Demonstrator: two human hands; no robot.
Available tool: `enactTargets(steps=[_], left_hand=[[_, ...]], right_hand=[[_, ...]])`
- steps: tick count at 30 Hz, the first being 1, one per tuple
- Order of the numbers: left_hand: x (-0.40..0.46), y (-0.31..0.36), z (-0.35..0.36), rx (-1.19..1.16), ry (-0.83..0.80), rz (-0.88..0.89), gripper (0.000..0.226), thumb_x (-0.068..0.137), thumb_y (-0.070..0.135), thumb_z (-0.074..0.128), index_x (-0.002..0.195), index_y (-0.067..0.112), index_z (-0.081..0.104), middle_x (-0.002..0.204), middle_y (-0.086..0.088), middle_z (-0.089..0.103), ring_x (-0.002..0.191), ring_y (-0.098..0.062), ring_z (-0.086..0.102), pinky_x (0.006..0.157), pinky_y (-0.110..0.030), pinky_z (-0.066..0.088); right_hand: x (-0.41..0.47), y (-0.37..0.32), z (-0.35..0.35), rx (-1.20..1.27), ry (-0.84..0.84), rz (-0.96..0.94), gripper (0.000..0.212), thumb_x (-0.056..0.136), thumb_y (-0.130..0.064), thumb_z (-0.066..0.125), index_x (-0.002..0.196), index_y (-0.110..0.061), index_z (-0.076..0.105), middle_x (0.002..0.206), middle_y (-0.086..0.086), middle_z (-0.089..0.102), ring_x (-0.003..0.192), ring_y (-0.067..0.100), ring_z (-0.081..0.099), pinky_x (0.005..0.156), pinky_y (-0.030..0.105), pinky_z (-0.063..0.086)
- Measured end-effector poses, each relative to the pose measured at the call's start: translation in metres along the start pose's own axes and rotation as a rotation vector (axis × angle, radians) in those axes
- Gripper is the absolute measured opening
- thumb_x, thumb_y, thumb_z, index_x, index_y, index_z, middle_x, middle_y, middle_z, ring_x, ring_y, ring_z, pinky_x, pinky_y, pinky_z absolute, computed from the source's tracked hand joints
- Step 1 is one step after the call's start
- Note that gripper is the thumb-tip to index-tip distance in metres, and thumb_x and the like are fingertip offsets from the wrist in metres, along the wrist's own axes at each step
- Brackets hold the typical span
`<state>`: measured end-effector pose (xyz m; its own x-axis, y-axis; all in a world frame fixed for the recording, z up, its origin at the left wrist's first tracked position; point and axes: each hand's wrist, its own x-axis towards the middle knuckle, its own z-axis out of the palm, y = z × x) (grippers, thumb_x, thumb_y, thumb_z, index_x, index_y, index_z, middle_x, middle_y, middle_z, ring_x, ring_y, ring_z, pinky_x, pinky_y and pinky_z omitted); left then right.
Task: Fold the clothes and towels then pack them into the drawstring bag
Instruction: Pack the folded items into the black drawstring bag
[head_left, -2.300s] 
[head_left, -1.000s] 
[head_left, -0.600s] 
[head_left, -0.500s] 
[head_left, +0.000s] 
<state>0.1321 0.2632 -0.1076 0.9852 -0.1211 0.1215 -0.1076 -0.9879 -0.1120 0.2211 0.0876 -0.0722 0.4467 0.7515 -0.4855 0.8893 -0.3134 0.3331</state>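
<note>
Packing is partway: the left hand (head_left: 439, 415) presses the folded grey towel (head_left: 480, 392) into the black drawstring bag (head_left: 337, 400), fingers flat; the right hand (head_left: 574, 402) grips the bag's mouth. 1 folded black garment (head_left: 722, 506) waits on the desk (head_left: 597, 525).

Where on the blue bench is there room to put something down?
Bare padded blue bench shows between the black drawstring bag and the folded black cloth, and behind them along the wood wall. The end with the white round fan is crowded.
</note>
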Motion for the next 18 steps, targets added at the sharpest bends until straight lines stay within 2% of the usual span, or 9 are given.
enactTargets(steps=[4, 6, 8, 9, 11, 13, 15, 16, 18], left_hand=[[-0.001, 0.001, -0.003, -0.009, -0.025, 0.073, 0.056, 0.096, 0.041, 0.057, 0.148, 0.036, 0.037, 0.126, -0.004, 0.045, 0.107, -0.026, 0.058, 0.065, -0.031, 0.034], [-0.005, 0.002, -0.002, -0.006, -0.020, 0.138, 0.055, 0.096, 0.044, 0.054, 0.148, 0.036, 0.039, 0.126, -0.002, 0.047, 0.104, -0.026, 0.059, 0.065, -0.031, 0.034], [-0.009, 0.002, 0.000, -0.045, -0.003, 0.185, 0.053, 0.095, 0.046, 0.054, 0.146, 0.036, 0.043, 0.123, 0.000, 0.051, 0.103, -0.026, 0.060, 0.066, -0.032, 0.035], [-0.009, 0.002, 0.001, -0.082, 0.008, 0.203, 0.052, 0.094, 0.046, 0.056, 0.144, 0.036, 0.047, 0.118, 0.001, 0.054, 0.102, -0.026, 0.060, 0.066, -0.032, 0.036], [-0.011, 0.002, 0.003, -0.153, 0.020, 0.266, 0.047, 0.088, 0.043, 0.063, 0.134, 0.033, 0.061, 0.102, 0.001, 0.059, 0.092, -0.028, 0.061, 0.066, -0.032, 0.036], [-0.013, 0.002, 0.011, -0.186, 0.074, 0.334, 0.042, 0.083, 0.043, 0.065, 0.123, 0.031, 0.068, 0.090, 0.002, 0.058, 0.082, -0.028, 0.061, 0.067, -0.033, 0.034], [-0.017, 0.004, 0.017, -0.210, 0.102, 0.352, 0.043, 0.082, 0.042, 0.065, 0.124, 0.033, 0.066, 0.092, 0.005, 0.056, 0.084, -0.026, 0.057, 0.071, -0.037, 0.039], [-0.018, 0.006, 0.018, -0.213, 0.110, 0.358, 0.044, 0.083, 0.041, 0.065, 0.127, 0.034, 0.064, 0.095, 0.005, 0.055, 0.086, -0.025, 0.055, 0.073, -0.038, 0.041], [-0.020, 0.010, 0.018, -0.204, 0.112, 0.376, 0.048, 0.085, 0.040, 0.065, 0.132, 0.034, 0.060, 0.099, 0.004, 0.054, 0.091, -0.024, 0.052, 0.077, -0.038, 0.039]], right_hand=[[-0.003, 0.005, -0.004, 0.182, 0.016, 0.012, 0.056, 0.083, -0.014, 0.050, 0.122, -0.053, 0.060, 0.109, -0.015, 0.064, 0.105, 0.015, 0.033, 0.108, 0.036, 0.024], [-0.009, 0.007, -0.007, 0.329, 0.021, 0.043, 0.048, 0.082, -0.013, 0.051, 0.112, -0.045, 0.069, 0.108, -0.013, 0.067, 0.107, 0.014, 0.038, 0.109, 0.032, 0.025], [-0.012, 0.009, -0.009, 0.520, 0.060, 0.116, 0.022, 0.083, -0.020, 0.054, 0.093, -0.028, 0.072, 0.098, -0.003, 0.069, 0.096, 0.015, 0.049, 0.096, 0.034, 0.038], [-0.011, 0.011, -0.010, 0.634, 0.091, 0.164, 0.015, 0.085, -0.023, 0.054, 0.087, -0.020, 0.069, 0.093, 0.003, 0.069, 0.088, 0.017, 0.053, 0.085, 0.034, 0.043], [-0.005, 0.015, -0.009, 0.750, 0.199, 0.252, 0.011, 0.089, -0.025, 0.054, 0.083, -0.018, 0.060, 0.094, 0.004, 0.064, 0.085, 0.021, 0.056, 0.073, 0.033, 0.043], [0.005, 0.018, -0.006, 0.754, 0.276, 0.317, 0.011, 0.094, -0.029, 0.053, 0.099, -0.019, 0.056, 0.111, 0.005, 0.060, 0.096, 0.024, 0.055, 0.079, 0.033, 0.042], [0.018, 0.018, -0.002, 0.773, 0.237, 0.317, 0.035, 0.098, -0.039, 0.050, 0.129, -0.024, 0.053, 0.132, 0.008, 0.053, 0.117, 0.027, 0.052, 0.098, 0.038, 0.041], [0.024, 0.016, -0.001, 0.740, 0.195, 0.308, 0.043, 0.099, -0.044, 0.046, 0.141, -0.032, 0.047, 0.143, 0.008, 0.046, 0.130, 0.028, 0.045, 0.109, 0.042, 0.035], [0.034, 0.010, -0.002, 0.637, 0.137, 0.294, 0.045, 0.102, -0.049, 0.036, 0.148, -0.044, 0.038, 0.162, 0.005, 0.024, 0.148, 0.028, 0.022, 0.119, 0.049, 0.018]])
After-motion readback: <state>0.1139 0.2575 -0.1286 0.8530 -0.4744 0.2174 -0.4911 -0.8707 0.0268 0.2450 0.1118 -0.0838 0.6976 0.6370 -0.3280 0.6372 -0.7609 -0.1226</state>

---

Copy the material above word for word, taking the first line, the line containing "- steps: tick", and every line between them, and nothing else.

Demonstrator: two human hands; no robot.
Available tool: `enactTargets(steps=[_], left_hand=[[_, ...]], right_hand=[[_, ...]])`
- steps: tick count at 30 Hz, the first being 1, one per tuple

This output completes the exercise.